§ Required work
Check each line of the entries below for the string "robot"; copy every line where it appears.

-- Records to process follows --

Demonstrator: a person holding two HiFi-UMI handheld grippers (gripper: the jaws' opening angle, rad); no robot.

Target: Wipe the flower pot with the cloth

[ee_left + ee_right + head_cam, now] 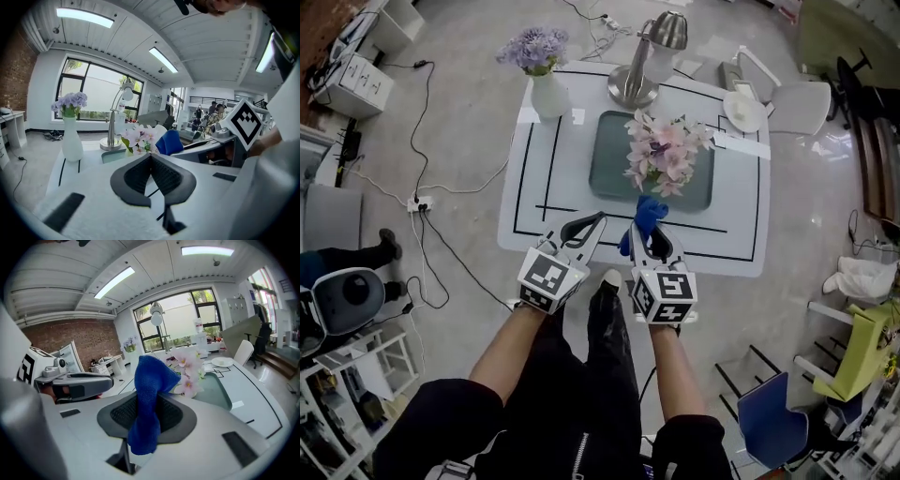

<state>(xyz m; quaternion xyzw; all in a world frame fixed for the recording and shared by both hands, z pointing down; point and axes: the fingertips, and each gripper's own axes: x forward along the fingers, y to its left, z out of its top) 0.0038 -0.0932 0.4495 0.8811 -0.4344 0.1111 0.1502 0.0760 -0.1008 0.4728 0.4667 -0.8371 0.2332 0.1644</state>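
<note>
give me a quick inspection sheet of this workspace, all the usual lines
surface: white table with black line markings, grey tray in its middle
job's things: flower pot with pink blooms on the tray; blue cloth in the right gripper
clutter: white vase of purple flowers, desk lamp, white plate, all along the far edge
grippers: left gripper shut, empty; right gripper shut on the cloth
cables: power strip and loose cables on the floor left of the table
surroundings: white chair at far right, blue chair at near right
</note>
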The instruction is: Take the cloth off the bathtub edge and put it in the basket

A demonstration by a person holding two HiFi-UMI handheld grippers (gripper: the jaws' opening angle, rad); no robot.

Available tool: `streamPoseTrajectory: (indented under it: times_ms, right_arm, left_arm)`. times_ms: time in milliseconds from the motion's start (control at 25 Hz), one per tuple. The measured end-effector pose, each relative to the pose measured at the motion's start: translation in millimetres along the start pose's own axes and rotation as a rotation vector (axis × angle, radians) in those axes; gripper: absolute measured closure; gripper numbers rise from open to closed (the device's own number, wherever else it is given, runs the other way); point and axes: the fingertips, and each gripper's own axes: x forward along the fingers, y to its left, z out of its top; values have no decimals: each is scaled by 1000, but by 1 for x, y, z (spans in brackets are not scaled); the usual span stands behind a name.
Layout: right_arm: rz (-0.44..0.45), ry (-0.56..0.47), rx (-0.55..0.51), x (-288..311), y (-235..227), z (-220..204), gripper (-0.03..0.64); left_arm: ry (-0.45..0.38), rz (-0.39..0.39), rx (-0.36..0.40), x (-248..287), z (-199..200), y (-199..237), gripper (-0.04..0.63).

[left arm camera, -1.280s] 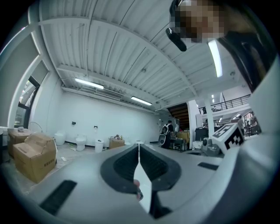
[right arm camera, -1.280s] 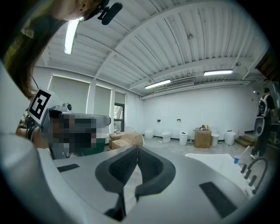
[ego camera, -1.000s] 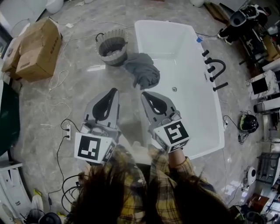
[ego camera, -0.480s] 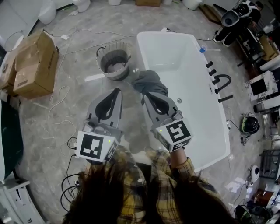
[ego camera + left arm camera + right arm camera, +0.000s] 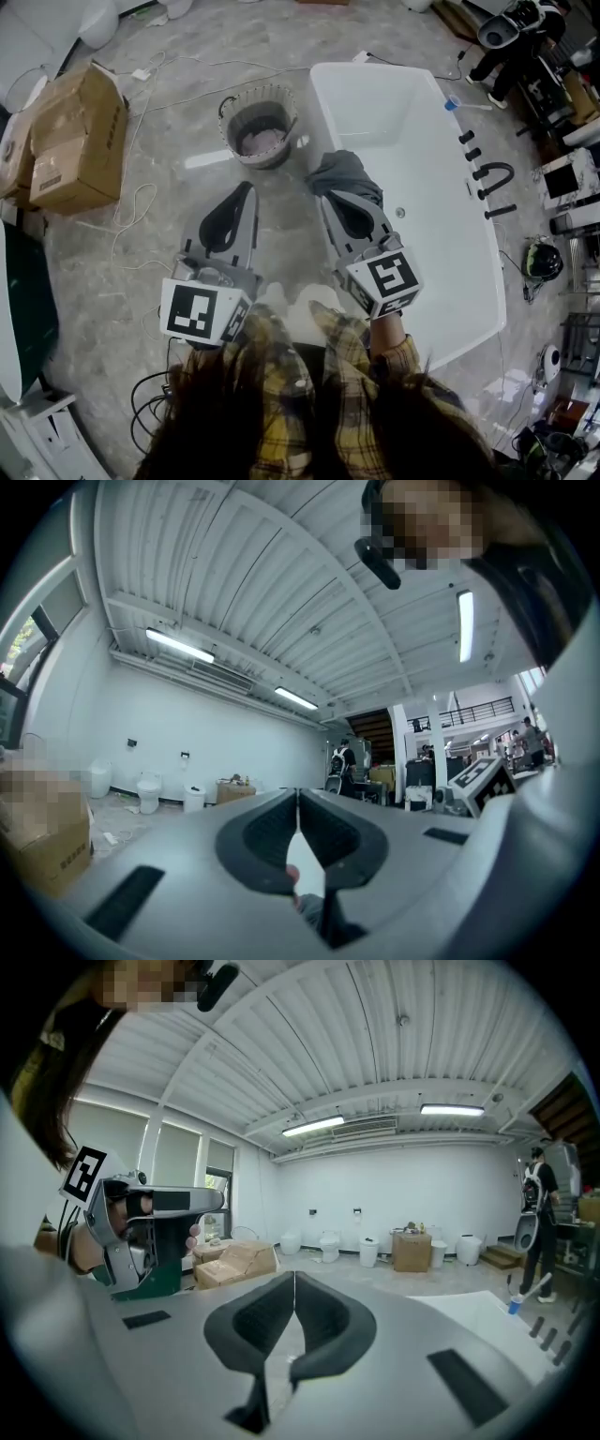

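Observation:
A crumpled grey cloth (image 5: 345, 174) hangs over the left rim of the white bathtub (image 5: 441, 234). A round grey basket (image 5: 262, 124) with something pale inside stands on the floor just left of the tub's far end. My right gripper (image 5: 329, 196) is shut and empty, and its tips lie at the cloth's near edge; whether they touch it I cannot tell. My left gripper (image 5: 247, 189) is shut and empty too, over the floor short of the basket. In the gripper views both pairs of jaws, left (image 5: 298, 795) and right (image 5: 294, 1279), meet with nothing between them.
Cardboard boxes (image 5: 67, 133) sit at the far left. Cables (image 5: 141, 202) trail over the marble floor. Black tap fittings (image 5: 489, 178) stand on the tub's right rim. Equipment (image 5: 562, 178) crowds the right side. A white strip (image 5: 208, 159) lies by the basket.
The tub, cloth and basket have drawn nearer and slid right in the head view. My right gripper has closed in on the cloth. Both grippers stayed shut.

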Motion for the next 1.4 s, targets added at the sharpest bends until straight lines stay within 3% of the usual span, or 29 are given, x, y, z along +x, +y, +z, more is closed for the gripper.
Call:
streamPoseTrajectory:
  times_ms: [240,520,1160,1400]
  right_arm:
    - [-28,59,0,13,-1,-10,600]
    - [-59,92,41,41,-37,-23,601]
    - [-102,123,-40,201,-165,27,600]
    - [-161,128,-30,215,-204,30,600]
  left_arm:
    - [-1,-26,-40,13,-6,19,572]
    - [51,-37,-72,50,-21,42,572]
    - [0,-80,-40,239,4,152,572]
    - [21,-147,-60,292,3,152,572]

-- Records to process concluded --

§ Answer box
Demonstrator: a person holding two HiFi-UMI handheld grippers (gripper: the jaws' opening angle, rad); no robot.
A demonstration by a person holding two HiFi-UMI handheld grippers (gripper: the jaws' opening angle, rad); no robot.

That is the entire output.